Mit Beginn der letzten zehn Minuten in diesem Spiel versenkte Isaiah Swann gleich einen weiteren Wurf von jenseits der 6,75-Meterlinie. Aber die Partie war dennoch schon längst entschieden. Zwar steckten die New Yorker Phantoms nicht auf, aber der starke Tabellenvierte ließ zu keinem Zeitpunkt nach. Ob des hohen Rückstandes fiel es auch nicht mehr ins Gewicht, dass Kyle Visser ebenfalls mit dem fünf Foul auf der Bank Platz nehmen musste. Raoul Korner gab jetzt noch einmal allen Spielern Einsatzzeit und Martin Bogdanov dankte es mit einem Dreier zum 93:63 (38. Minute).
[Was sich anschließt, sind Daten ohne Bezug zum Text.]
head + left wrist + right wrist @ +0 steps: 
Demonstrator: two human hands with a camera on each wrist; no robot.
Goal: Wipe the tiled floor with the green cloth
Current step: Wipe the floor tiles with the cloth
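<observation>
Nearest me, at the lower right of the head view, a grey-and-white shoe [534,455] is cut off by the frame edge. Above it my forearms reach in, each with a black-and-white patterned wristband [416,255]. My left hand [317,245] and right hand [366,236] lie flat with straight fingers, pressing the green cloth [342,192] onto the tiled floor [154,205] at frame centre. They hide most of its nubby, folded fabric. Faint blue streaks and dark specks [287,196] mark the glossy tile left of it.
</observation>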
Den Schlusspunkt dieser Partie, die mit 95:70 endete, setzten jedoch Maurice Pluskota mit einem Korbleger und James Florence per Freiwurf.

Trainerstimmen zum Spiel:

Raoul Korner (New Yorker Phantoms Braunschweig): Zunächst möchte ich Sebastian zum wohlverdienten Sieg gratulieren. Wir haben die ersten Minuten gut begonnen und hatten eine guten Rhythmus. Der war aber schnell wieder dahin. Letztendlich muss man Oldenburg zu der sehr guten Dreierquote gratulieren und ihnen Respekt dafür aussprechen. Wenn sie zehn Mal so gegen uns spielen, würden wir auch zehn Mal gegen sie verlieren. Die Frage, die wir uns stellen müssen ist, was wir zu dieser Trefferquote beigetragen haben. Wir sind meiner Meinung nach Ende des ersten und Anfang des zweiten Viertels nicht aggressiv genug gewesen. Oldenburg ist dadurch sprichwörtlich heiß gelaufen und hat uns die Dreier um die Ohren geworfen. Und damit ist eigentlich alles zum Spiel gesagt, in dem wir chancenlos waren.
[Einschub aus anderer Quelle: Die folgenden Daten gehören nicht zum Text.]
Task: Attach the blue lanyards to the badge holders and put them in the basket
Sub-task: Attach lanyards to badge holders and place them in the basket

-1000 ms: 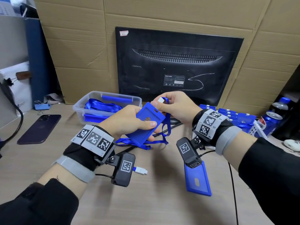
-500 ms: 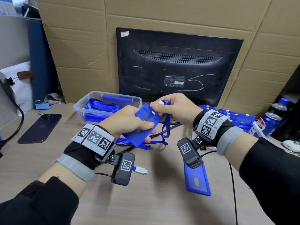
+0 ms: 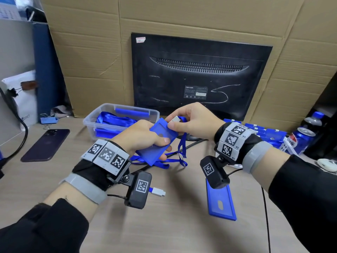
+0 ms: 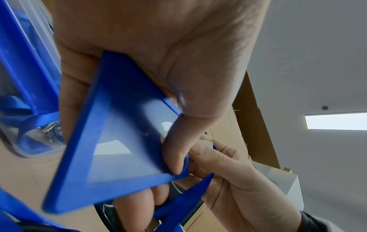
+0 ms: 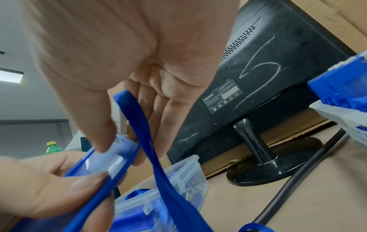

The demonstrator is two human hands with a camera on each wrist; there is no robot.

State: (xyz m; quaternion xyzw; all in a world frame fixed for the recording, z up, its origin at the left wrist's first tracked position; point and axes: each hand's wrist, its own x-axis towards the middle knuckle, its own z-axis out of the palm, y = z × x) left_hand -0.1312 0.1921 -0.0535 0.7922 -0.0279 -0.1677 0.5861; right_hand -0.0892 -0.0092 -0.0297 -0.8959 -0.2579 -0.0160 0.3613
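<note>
My left hand (image 3: 145,137) grips a blue badge holder (image 3: 156,141) above the table, thumb on its face; the left wrist view shows the same badge holder (image 4: 119,141) between thumb and fingers. My right hand (image 3: 189,121) pinches the white clip (image 3: 176,119) of a blue lanyard (image 3: 182,148) at the holder's top edge. In the right wrist view the lanyard strap (image 5: 151,141) hangs from the right hand past the translucent clip (image 5: 119,155). The strap trails onto the table under the holder. A second badge holder (image 3: 220,201) lies flat on the table below my right wrist.
A clear tub (image 3: 120,123) with lanyards stands behind my left hand. A white basket (image 3: 284,147) with blue holders (image 3: 264,132) sits right, beside a soda can (image 3: 300,141) and bottle (image 3: 313,119). A monitor back (image 3: 200,75), a phone (image 3: 45,145) and a loose lanyard clip (image 3: 158,191) are nearby.
The held badge holder has tilted flatter and its top edge has met the clip in my right hand. Both hands stayed in nearly the same place.
</note>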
Sebastian Machowski (EWE Baskets Oldenburg): Vielen Dank für die Glückwünsche. Unsere sehr gute Dreierquote war der Wegbereiter zum Sieg. Aber es ist schon fast tragisch, dass unsere Dreierquote besser als die Freiwurfquote war. Aber die Art und Weise wie wir die Dreier rausgespielt haben, war sehr gut. Das ist der Team-Basketball, den wir offensiv zeigen wollen. Die spielerischen Mittel, die wir eingesetzt haben, sind das Ergebnis einer intensiven Trainingswoche. Ich hatte nach dem Sieg gegen Frankfurt das Gefühl, dass Siegen alleine nicht reicht. Ich denke aber, dass die Fans heute zufrieden nach Hause gehen. Ich wünsche den New Yorker Phantoms Braunschweig vor allem sportlich noch alles Gute für die Zukunft.
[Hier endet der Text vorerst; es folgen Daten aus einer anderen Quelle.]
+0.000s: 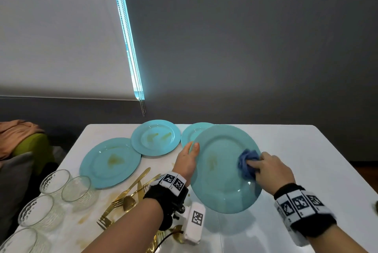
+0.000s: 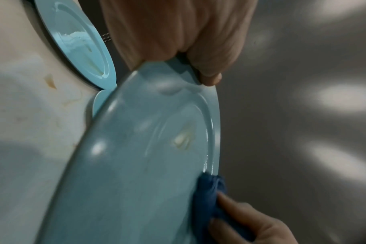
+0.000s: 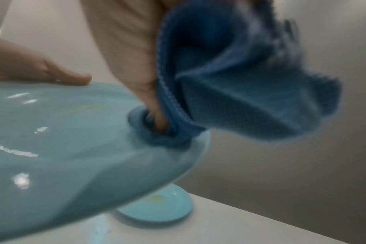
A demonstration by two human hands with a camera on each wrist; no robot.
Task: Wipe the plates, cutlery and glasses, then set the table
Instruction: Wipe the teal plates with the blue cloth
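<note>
My left hand point(image 1: 189, 155) grips the left rim of a large light-blue plate point(image 1: 223, 173), thumb on top, and holds it tilted above the white table point(image 1: 306, 150). A yellowish smear point(image 1: 212, 161) marks the plate's middle. My right hand point(image 1: 266, 169) holds a bunched blue cloth point(image 1: 247, 161) and presses it on the plate's right side near the rim. In the left wrist view the plate point(image 2: 136, 165) fills the middle, with the cloth point(image 2: 209, 189) at its edge. In the right wrist view the cloth point(image 3: 240, 82) hangs from my fingers point(image 3: 153, 99) onto the plate point(image 3: 73, 140).
Three more stained blue plates lie on the table: one at left point(image 1: 110, 162), one at the back point(image 1: 156, 137), one partly hidden behind the held plate point(image 1: 193, 133). Gold cutlery point(image 1: 126, 195) lies piled near my left wrist. Several clear glasses point(image 1: 55, 195) stand at the left front.
</note>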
New Yorker Phantoms: Swann 13, Kulawick 2, Zazai, Visser 12, Nana 9, Florence 3 (8 Assists), Doornekamp 2, Pluskota 10 (7 Rebounds), Gertz, Land 2, McElroy 14, Bogdanov 3.


EWE Baskets Oldenburg:
Kramer 13, Joyce 10, Wysocki 8, Smeulders 6, Smit 1, Lockhart, Jenkins 14, Paulding 14 (5 Rebounds), Freese 6, Aleksandrov 14 (5 Rebounds), Neumann 9 (9 Rebounds).